Book Read Free

Jennifer Johnson Is Sick of Being Single

Page 5

by Heather McElhatton


  I shrug.

  “Good. Women that don’t like dogs are bitches. Did I tell you I’m a lawyer? Criminal defense. I have this case right now, a guy who was taking pictures of Chinese kids, boys mostly. Like twelve-year-olds. He was giving them money and clothes, like he was their dad. Being all nice. None of those kids have shit. Some don’t even have winter coats, so here’s this guy who has a camera and he says he just wants to take some snaps. Asks them to take off their shirts or whatever. The kids get all hysterical and get the guy in trouble. Kids are unreliable witnesses, though, but try to tell a jury that.”

  “Well, I hope you get him,” I say. “I hope you lock him up for life.”

  BigKev007 makes a face. “The guy is my client.

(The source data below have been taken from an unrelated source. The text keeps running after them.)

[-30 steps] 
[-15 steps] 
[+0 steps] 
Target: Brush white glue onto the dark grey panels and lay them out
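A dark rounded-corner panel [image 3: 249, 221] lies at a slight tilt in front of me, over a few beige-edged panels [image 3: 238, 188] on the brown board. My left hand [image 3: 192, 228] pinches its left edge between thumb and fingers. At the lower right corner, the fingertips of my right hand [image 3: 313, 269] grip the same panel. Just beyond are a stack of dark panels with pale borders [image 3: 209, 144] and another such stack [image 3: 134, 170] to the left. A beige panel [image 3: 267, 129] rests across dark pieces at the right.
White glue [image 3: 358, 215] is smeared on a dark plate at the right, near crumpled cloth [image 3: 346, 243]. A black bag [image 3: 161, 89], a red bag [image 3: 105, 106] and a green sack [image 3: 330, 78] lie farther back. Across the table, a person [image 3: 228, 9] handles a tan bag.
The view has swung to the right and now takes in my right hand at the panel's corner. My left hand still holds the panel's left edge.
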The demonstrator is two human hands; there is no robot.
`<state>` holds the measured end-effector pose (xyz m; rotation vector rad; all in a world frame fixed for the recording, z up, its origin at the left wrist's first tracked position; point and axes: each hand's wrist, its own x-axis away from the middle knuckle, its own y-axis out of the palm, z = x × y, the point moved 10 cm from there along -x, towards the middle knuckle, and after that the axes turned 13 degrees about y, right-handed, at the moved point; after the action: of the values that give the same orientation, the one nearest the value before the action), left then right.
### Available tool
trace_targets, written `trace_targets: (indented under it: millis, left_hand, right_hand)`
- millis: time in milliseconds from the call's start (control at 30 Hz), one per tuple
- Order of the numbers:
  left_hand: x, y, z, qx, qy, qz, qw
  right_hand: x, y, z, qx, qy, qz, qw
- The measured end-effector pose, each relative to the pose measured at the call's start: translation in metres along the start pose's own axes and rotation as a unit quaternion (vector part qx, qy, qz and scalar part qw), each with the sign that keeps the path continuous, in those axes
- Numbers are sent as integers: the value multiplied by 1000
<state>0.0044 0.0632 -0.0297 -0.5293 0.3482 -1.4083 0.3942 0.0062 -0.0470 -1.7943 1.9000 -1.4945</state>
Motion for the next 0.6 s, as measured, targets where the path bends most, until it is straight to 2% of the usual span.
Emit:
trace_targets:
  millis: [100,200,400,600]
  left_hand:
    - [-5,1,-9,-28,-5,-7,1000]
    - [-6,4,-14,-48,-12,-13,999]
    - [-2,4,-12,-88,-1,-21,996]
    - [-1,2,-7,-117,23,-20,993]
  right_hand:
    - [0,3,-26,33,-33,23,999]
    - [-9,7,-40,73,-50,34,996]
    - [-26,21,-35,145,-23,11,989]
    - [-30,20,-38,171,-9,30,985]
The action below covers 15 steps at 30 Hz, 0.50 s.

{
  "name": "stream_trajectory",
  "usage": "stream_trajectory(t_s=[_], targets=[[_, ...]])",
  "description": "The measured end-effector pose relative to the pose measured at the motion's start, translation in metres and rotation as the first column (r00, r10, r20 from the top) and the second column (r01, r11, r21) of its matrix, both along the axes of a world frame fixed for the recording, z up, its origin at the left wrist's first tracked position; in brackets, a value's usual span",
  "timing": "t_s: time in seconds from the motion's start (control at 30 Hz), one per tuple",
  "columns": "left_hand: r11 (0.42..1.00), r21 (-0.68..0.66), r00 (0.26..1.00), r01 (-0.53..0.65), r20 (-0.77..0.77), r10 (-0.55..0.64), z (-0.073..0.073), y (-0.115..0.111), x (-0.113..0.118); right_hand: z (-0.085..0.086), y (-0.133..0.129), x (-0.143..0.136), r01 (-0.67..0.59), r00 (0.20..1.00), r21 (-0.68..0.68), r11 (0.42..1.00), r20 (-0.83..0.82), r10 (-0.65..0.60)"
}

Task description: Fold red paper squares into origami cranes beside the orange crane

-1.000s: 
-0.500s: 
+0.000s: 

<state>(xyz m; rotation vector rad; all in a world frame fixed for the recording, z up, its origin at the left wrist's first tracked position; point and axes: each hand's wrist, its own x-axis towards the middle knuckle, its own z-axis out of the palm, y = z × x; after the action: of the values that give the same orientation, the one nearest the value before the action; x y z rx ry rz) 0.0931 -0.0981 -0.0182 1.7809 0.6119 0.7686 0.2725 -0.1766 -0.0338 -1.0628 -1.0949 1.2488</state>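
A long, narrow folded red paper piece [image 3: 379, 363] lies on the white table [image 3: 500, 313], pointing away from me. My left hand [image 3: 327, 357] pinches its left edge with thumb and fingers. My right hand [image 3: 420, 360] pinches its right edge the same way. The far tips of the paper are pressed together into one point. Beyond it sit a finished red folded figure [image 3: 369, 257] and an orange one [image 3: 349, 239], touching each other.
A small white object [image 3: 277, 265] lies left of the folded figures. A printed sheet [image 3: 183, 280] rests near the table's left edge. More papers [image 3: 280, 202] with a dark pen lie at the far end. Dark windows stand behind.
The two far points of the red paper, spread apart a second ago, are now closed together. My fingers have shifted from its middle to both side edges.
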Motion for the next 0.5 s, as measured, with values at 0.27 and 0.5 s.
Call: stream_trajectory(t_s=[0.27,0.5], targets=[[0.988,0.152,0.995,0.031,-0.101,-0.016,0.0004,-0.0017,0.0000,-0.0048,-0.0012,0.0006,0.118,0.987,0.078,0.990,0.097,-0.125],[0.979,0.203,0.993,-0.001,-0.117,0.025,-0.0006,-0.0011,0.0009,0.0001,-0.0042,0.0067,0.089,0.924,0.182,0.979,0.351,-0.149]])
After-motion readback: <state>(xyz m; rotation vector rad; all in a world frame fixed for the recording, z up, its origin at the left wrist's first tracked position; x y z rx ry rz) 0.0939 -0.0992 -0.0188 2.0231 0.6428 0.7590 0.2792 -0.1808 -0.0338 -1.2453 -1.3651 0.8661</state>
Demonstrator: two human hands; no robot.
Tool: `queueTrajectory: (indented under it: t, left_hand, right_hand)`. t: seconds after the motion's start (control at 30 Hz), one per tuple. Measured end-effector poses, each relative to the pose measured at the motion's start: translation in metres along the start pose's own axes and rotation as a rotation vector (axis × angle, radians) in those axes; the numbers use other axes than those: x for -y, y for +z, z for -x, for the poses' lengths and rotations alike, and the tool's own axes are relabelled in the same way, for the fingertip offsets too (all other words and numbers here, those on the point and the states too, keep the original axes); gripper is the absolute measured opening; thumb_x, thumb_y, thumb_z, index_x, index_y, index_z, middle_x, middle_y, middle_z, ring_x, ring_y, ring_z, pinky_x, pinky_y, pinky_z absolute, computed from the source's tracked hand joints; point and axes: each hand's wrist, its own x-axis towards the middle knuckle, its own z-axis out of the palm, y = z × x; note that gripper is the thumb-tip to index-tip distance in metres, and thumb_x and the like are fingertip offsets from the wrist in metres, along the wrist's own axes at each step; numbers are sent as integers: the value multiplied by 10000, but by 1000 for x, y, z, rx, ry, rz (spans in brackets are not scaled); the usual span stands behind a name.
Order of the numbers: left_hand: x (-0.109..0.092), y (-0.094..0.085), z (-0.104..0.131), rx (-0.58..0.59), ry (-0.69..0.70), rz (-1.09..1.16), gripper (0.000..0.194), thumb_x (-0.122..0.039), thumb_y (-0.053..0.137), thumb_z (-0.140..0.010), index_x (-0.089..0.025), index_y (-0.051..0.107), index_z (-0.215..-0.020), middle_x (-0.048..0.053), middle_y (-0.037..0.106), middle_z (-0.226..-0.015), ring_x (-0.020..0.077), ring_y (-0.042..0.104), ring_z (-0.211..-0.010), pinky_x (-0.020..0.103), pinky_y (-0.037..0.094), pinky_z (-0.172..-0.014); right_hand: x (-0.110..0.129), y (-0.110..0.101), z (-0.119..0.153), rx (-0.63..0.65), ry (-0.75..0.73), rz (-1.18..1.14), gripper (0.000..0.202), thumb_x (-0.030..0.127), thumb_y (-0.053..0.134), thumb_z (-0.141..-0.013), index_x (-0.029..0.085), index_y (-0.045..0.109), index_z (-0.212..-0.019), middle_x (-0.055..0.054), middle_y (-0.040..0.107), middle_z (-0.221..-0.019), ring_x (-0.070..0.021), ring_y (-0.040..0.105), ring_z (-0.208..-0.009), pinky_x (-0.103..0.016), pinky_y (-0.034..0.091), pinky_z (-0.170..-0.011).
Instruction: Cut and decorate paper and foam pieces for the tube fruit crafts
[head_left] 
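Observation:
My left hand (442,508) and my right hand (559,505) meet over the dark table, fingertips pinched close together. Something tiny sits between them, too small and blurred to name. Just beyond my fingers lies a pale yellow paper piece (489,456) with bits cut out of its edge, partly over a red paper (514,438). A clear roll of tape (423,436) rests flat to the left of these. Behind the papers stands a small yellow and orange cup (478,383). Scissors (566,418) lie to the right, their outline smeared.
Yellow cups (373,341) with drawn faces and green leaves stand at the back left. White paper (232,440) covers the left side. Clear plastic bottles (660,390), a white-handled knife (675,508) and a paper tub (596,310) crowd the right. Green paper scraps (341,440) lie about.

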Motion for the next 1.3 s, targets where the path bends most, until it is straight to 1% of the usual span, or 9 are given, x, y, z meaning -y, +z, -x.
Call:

Why does everyone think I’m trying to prosecute him?”

  I drain my wine and wonder if I have any Vicodin in the car. Then, in what will be our most tender moment, he leans over the table and says, “Pedophiles have a story, too, Jill.” He shakes his head sadly. “They have a story, too.”

  I have no idea what to say. I never met a pedophile defender before. I think if I was a pedophile-defending lawyer and on a first date, this is one little piece of information I would not share.

  He tells me what I would consider intimate and illegal-to-tell-strangers information about his various court cases. He goes on for some time and I’m just zoned out, staring at his fat, ugly, pudgy face. The more I look at it, the more it looks like knuckles. He doesn’t ask me a single question about myself. He tells me he’s been sober for thirteen years, but now he can drink a little. Then he says, almost proudly, like he’s passed on the family business, that his teenage daughter is an alcoholic, too. “She’s in rehab right now,” he says. “I guess the apple doesn’t fall, stagger, or collapse far from the tree, huh!”

  “I’m so sorry.”

  “It’s not your fault,” he says. I hate it when people say this. I know it isn’t my fault, I’m just trying to be nice. Hasn’t he ever heard of manners? “Was she in rehab for Christmas?” I ask. “Did she have to spend the holidays in a hospital?”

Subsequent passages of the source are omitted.